▶ [THE TASK]:
Looking at the records below, state how many lines include the string "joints" and add nothing further.

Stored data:
╔══

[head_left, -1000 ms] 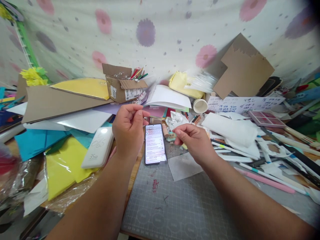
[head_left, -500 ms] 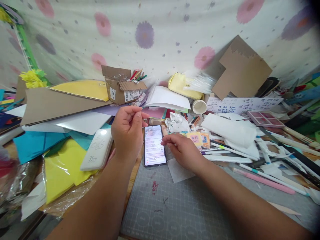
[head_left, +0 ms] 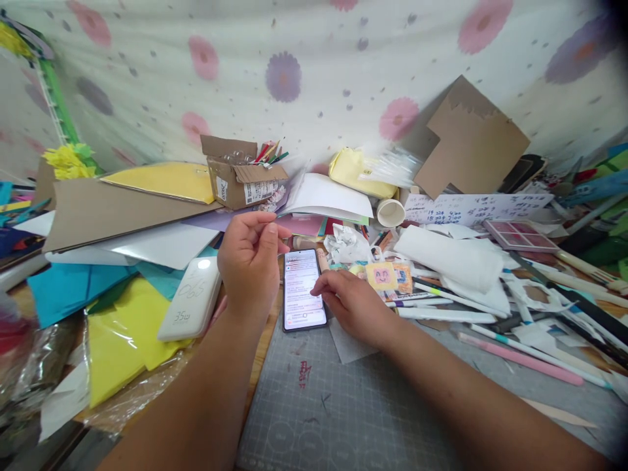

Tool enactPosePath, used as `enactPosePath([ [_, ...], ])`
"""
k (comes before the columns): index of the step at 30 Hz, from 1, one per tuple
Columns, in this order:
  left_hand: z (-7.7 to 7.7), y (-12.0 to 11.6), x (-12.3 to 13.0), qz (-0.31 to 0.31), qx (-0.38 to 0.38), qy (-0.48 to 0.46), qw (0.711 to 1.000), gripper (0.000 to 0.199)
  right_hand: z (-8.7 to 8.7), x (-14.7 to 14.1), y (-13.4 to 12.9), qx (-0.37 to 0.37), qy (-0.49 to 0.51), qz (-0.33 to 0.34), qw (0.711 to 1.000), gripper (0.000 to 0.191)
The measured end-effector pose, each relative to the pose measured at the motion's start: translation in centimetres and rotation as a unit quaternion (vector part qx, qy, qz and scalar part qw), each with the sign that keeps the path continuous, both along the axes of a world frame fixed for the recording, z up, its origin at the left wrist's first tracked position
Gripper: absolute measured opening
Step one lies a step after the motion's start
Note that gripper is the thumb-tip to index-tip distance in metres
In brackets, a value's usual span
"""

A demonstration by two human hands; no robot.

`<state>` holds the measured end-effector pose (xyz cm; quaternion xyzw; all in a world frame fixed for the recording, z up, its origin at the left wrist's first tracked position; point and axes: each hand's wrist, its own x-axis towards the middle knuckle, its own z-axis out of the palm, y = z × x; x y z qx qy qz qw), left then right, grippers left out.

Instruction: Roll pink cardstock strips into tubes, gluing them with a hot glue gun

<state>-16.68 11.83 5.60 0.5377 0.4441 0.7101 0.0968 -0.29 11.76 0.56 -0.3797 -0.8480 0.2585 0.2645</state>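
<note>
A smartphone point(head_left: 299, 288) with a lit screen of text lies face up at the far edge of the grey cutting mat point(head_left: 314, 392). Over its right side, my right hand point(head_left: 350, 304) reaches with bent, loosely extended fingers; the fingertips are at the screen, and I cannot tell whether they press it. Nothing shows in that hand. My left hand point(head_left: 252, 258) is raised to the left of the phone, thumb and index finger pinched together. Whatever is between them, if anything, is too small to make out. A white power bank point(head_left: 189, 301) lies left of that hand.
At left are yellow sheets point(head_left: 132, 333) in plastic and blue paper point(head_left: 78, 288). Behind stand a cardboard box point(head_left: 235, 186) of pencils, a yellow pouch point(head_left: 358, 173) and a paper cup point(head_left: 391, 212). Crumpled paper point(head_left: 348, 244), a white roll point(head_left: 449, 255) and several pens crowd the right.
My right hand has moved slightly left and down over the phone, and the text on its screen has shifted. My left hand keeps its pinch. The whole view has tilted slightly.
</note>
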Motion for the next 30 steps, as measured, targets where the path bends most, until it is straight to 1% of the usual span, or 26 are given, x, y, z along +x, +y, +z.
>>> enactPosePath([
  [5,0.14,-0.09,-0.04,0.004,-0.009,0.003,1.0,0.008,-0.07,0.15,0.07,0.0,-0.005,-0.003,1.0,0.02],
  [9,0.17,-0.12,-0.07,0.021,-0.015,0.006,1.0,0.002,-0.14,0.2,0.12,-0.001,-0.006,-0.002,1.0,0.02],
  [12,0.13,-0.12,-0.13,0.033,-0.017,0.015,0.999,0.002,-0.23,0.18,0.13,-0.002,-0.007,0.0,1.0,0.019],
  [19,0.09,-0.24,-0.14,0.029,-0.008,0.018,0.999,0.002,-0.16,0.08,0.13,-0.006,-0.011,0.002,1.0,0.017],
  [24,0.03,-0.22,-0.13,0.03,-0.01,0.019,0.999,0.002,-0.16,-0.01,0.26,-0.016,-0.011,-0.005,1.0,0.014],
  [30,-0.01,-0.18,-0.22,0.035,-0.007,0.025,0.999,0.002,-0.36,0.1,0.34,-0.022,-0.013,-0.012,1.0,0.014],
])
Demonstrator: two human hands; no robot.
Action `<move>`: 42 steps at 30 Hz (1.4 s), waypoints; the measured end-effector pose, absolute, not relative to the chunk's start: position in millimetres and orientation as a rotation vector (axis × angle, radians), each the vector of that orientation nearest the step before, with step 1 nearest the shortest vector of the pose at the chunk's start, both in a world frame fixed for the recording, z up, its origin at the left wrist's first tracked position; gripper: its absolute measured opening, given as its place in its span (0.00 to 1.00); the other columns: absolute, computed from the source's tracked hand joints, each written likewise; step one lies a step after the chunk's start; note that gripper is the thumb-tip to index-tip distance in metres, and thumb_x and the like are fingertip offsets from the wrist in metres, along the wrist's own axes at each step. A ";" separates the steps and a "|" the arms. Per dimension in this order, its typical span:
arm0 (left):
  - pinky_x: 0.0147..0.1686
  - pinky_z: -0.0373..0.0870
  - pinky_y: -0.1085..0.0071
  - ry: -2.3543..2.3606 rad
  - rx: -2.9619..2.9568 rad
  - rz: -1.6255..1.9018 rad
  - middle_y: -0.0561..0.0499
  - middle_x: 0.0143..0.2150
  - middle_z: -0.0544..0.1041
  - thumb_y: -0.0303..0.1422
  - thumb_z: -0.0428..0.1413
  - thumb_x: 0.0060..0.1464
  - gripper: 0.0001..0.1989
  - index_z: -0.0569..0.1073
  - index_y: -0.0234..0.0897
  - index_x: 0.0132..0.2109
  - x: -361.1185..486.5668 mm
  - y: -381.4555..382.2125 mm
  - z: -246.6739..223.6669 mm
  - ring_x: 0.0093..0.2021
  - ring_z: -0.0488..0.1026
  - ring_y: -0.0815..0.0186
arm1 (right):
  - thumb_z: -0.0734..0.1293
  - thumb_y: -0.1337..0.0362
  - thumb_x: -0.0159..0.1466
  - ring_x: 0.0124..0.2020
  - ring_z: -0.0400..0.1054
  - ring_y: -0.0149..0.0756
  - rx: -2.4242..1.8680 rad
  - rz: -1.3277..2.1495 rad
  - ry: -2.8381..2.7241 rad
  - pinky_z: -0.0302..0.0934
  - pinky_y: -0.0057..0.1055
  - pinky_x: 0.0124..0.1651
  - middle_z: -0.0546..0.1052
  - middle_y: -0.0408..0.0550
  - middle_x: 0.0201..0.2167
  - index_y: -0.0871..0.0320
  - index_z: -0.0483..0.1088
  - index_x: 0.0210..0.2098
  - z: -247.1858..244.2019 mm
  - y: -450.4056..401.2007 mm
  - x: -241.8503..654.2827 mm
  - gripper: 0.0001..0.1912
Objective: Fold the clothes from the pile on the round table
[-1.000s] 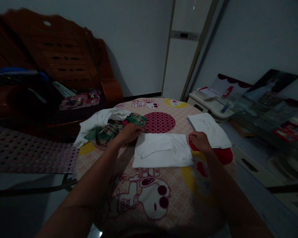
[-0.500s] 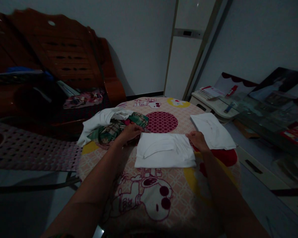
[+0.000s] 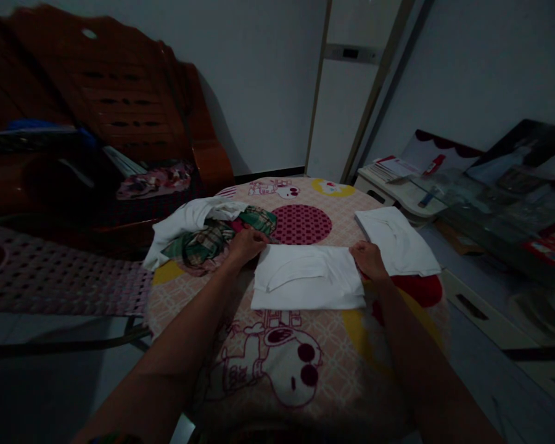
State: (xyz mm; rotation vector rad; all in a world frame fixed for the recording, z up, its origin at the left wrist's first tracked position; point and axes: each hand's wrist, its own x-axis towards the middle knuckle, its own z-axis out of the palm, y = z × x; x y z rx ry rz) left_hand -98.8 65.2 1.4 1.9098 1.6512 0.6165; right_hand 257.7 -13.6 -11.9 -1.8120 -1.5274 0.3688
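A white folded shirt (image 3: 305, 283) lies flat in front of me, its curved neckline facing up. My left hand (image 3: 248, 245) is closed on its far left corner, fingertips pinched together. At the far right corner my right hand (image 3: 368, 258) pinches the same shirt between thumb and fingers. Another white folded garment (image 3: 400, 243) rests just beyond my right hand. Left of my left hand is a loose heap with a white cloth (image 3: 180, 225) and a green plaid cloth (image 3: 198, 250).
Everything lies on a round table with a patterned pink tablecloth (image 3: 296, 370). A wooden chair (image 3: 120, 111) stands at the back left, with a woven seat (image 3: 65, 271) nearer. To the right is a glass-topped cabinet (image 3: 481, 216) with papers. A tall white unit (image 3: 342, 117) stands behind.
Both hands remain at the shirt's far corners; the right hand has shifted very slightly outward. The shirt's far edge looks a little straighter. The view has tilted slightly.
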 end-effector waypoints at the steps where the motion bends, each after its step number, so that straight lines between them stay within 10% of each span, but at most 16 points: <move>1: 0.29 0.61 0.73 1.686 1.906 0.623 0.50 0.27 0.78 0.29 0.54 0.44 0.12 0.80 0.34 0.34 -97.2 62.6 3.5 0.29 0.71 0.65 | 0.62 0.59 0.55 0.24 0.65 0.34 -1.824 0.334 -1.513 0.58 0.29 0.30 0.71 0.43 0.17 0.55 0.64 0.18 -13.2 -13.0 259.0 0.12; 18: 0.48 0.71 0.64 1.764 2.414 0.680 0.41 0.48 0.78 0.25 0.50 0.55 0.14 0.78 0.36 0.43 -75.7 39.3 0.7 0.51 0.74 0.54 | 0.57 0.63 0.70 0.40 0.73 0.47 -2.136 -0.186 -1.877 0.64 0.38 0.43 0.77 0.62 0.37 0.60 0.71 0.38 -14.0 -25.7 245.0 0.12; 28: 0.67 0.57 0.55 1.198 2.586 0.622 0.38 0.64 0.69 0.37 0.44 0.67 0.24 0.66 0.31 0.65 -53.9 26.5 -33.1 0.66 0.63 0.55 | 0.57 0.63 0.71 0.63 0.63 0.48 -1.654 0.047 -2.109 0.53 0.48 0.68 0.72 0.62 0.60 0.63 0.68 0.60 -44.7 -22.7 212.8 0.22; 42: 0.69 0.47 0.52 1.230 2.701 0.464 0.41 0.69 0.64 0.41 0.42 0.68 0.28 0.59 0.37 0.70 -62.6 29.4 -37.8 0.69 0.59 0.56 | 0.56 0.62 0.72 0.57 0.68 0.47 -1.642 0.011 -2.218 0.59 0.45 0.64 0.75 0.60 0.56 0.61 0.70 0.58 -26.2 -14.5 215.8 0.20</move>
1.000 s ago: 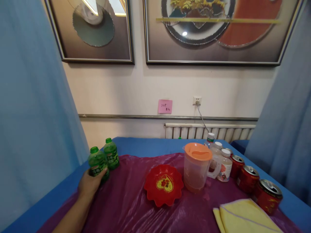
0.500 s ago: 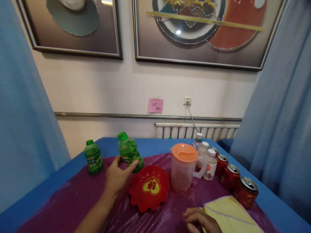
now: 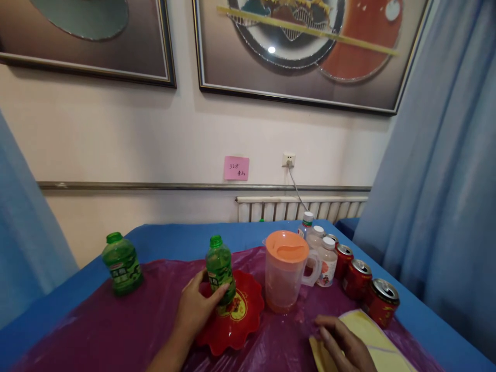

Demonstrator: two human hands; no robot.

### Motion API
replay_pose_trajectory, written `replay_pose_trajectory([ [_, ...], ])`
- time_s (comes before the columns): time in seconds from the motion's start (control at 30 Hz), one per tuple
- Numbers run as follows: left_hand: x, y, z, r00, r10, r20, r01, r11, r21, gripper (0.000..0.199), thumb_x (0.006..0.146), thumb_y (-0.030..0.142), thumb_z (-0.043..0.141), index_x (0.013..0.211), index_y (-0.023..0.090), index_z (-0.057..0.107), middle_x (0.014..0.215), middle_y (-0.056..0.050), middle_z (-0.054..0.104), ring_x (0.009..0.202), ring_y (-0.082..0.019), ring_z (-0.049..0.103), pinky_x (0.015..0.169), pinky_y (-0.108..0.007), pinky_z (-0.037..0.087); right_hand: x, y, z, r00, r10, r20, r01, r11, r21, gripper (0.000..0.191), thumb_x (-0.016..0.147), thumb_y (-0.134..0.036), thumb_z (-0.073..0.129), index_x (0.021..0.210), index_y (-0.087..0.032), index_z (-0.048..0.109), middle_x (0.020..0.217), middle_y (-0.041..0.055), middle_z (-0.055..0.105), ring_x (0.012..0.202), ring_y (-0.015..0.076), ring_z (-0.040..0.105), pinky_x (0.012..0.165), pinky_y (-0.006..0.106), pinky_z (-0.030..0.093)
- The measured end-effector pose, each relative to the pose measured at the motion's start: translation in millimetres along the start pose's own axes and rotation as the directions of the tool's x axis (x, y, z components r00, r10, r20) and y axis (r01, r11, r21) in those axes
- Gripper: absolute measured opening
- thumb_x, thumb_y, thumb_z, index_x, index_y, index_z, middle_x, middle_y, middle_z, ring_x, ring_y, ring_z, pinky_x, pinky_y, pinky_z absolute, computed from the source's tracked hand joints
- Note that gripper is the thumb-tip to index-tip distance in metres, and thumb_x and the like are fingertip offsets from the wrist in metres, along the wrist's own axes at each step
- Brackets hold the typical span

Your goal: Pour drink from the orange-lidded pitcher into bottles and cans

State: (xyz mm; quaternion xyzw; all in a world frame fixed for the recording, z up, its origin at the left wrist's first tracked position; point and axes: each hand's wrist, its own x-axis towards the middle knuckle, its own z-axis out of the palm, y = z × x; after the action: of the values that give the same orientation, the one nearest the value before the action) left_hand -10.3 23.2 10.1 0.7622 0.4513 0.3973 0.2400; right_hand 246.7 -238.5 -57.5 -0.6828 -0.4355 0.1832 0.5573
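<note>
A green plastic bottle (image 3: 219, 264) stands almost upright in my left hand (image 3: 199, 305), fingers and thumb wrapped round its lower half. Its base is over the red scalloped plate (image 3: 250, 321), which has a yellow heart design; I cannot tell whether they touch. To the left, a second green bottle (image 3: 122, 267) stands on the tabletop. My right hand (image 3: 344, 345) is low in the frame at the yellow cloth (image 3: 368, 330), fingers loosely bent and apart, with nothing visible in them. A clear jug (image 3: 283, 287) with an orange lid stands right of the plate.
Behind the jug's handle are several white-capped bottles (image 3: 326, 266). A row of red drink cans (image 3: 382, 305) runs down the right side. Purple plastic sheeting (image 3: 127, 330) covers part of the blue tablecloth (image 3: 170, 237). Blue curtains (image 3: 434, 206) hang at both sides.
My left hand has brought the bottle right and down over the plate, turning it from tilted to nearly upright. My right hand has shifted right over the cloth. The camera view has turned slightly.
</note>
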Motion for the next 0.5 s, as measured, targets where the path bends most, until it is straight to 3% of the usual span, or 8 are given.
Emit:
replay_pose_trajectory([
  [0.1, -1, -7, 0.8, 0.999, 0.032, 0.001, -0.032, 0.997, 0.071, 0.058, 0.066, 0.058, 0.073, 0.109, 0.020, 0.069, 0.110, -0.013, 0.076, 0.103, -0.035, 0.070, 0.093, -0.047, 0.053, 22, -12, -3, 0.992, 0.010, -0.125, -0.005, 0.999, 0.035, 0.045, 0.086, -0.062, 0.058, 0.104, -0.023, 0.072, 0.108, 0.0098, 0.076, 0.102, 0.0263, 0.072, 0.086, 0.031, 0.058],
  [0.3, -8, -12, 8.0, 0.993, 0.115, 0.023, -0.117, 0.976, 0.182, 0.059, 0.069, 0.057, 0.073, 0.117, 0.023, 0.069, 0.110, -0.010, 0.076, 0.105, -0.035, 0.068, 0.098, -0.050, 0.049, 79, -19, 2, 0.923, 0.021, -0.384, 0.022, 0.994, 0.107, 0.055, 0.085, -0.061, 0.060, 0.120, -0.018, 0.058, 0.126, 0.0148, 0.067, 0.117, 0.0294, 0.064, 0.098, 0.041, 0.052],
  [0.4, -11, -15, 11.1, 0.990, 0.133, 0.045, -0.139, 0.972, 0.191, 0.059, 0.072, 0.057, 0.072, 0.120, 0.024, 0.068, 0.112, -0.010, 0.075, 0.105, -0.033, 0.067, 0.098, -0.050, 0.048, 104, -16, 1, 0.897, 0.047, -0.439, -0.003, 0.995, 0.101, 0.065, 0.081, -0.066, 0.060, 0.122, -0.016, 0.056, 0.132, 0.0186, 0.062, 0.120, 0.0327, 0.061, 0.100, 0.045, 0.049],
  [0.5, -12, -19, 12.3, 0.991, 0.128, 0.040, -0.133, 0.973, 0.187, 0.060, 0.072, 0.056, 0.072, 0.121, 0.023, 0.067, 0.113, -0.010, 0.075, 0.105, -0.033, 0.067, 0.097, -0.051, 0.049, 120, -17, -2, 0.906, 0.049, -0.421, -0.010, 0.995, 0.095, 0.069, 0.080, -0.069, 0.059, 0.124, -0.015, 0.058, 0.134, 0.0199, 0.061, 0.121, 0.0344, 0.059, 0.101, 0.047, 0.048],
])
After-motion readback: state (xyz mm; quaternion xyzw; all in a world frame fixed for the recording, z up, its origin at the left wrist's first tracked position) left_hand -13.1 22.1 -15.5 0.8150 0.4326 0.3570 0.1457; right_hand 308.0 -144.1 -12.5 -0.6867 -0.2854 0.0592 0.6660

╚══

▶ [RESPONSE AREA]:
2